Are you a pantser or are you an outliner? Why?

It feels like a combination.  I generally have a broad sense of the story I want to tell, rough it out, and then organically build the story. To me it’s rather like creating a painting – you lay down the composition in broad shapes for balance and placement – then use color, angles, and edges to create the finished image.

What is the hardest part of writing for you? Starting? Creating a scene? Etc?
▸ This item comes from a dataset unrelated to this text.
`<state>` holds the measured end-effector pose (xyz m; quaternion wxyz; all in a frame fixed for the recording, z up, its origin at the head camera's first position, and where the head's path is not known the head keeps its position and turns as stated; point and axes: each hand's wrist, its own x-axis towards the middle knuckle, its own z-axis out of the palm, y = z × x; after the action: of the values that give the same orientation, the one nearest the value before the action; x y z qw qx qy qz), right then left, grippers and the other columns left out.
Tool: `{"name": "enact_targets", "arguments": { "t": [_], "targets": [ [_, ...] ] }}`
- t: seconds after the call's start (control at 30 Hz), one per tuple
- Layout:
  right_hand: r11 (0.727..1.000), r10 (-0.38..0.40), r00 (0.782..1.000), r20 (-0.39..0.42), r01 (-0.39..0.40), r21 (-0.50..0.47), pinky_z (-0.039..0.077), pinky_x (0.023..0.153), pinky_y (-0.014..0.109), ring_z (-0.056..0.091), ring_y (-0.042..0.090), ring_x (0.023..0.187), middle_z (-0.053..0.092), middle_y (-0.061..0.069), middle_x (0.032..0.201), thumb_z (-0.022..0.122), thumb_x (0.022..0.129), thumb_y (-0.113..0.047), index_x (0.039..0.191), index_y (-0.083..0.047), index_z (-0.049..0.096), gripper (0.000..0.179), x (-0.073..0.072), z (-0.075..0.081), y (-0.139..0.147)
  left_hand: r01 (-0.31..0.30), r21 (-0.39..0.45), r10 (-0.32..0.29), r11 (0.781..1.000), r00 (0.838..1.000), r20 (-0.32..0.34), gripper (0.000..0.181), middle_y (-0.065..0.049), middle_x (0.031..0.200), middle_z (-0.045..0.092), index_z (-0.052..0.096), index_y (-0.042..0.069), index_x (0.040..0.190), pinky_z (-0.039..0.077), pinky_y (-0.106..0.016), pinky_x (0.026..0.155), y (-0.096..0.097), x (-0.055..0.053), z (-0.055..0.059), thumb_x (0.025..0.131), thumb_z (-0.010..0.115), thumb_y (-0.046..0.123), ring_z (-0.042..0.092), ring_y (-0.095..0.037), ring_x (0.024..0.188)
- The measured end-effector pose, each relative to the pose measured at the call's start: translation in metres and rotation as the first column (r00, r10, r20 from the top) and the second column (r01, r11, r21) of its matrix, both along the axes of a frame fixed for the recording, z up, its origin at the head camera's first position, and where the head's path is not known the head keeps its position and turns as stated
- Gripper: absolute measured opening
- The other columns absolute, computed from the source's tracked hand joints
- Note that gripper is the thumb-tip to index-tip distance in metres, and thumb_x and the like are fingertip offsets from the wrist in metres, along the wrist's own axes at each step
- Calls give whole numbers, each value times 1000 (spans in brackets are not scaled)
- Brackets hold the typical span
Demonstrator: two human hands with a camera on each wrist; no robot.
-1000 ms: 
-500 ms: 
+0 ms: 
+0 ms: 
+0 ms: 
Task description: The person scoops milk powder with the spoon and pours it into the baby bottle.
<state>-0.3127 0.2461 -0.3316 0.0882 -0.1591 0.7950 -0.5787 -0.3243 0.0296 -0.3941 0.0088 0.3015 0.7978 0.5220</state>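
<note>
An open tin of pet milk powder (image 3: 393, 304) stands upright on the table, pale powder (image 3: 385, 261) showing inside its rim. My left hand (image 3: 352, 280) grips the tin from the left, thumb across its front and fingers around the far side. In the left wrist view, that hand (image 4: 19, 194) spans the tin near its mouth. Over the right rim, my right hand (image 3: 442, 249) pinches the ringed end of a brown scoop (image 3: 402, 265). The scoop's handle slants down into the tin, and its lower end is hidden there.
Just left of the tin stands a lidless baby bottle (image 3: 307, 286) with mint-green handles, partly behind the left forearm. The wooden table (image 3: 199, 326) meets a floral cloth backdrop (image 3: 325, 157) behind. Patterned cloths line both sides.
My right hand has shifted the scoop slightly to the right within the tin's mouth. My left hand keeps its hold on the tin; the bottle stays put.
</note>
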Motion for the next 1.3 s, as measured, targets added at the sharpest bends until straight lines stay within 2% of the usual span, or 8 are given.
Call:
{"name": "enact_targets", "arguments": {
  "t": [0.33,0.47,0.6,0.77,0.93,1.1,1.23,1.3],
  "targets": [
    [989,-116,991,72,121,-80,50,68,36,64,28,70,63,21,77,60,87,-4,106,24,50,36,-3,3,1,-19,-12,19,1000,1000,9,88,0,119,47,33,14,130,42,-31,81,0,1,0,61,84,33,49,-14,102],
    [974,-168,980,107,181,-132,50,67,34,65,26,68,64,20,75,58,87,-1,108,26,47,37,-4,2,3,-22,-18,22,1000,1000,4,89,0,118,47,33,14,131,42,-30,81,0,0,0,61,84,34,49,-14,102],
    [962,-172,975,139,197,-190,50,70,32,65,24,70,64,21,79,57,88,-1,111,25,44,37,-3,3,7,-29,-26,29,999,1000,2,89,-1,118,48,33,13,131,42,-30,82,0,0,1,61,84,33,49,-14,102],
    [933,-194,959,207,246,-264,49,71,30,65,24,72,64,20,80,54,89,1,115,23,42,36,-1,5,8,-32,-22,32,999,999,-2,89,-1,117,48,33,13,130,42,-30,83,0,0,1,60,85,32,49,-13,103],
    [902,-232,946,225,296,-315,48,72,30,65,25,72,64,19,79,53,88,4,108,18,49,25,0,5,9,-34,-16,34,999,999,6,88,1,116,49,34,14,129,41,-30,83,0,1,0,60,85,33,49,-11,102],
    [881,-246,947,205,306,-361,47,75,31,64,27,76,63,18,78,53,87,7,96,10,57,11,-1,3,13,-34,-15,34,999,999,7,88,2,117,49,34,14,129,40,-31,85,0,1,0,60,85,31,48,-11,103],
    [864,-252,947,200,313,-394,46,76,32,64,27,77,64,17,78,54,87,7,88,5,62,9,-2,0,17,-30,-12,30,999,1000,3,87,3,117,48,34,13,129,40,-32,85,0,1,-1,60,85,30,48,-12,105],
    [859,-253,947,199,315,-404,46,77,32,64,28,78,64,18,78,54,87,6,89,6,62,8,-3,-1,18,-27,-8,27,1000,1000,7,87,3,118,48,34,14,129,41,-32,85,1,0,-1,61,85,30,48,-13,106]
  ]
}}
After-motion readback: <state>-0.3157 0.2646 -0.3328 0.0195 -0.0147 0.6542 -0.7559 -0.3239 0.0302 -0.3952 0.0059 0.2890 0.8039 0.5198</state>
Developing complex and multi-faceted characters that intrinsically drive the story.

What is the biggest surprise and/or frustration you’ve learned in the writing/publishing process?

It is harder to publish in fiction, than non-fiction.
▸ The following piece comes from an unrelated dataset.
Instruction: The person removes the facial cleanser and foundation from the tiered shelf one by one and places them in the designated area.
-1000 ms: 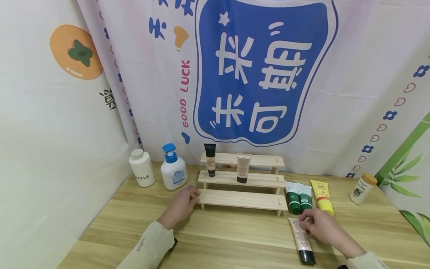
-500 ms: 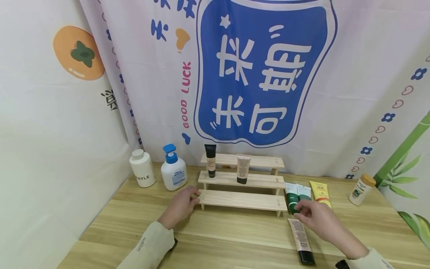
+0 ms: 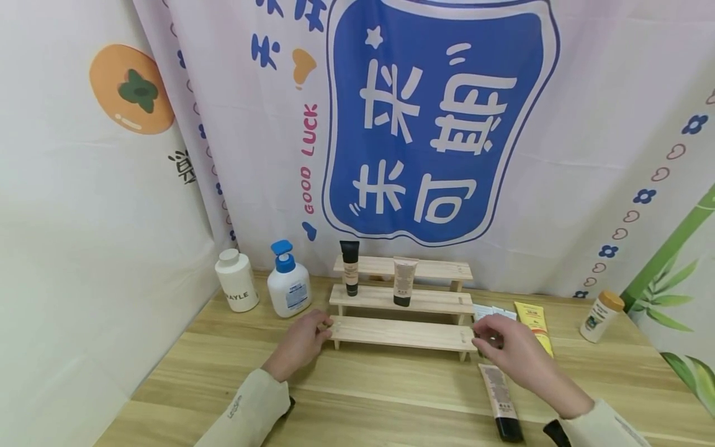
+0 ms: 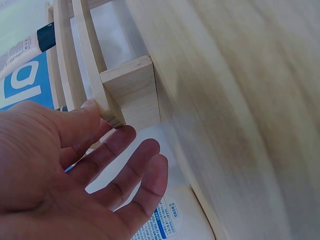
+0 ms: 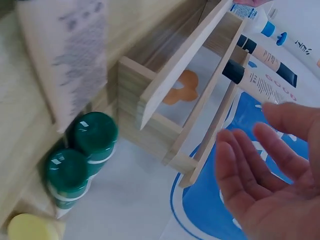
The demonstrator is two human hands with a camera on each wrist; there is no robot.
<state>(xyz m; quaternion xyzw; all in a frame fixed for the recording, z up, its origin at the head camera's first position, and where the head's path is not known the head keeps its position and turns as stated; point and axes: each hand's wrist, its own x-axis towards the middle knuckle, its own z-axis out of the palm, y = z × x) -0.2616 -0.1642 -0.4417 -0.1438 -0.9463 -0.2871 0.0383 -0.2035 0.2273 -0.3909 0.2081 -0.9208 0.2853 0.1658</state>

Is there a genre you wish you could write in, but never will? 

Science fiction. But I’d need to go back to school to learn A LOT more science.

What would happen if you didn’t write?

I don’t even go there. Creating is a part of me I can’t shut down. However, I’d paint for a while and then come back to writing refreshed.

We have all experienced rejection. Give me an example of one you’ve had, and how you learned to write past it.

It’s a bad news-good news story. Early on, I wrote a short story of a young girl uncovering a body in a shed and ultimately discovering the murderer. I sent it out to magazines that were publishing short stories.  All the publications rejected it, but on the pre-printed rejection slip I got back from Redbook Magazine was a personal note to send another story. It’s one of my most treasured rejection notices.

What do you see as your writing goals 5 years from now?

To be published as a fiction writer. I’m a member of PRO so hopefully, I’m headed in the correct direction. Yet, at this point in my life writing the most engaging stories I can is my journey, not the destination of publishing

Any other tips or words you’d like to share about writing?

Everyone is at a different place in their personal journey and shouldn’t compare where they are to the other writers around them. The Muses and Fate can be bitches to us writers, but every so often, they join forces and the results are oh so sweetly rewarding.

Don’t give up, believe in your journey.

SARA Cafe Welcomes Holly Castillo

How did you learn about SARA and what made you want to join?

A little over a year ago I went to my first Writer’s Conference in Austin. There were two speakers on the subject of Romance: Teri Wilson and Patricia Walters-Fischer. They were so much fun and really passionate (no pun intended) about the world of Romance. After the workshop, I went up to them and asked where they were from, and they replied “SARA.” Then they offered to help me out at the RWA Conference (another first for me last year) and I knew I had found my new family. I joined SARA just weeks after returning from the RWA Conference.

What sub-genre(s) of romance stories do you write?

Historical and Young Adult

What made you decide to write romance?

I started reading Romance when I was about ten years old, and I loved the tension of whether the two lovebirds would ever get together (even though I knew they would). I’ve always been writing books. At that time, I was writing children’s books for my little brother, but I wanted to write my own romance. I wrote the first one when I was about thirteen, and it was over 400 pages long, single-spaced, 12-point font. I learned how to narrow it down a bit from there and have just loved (pun intended) writing the joy of a good romance story ever since.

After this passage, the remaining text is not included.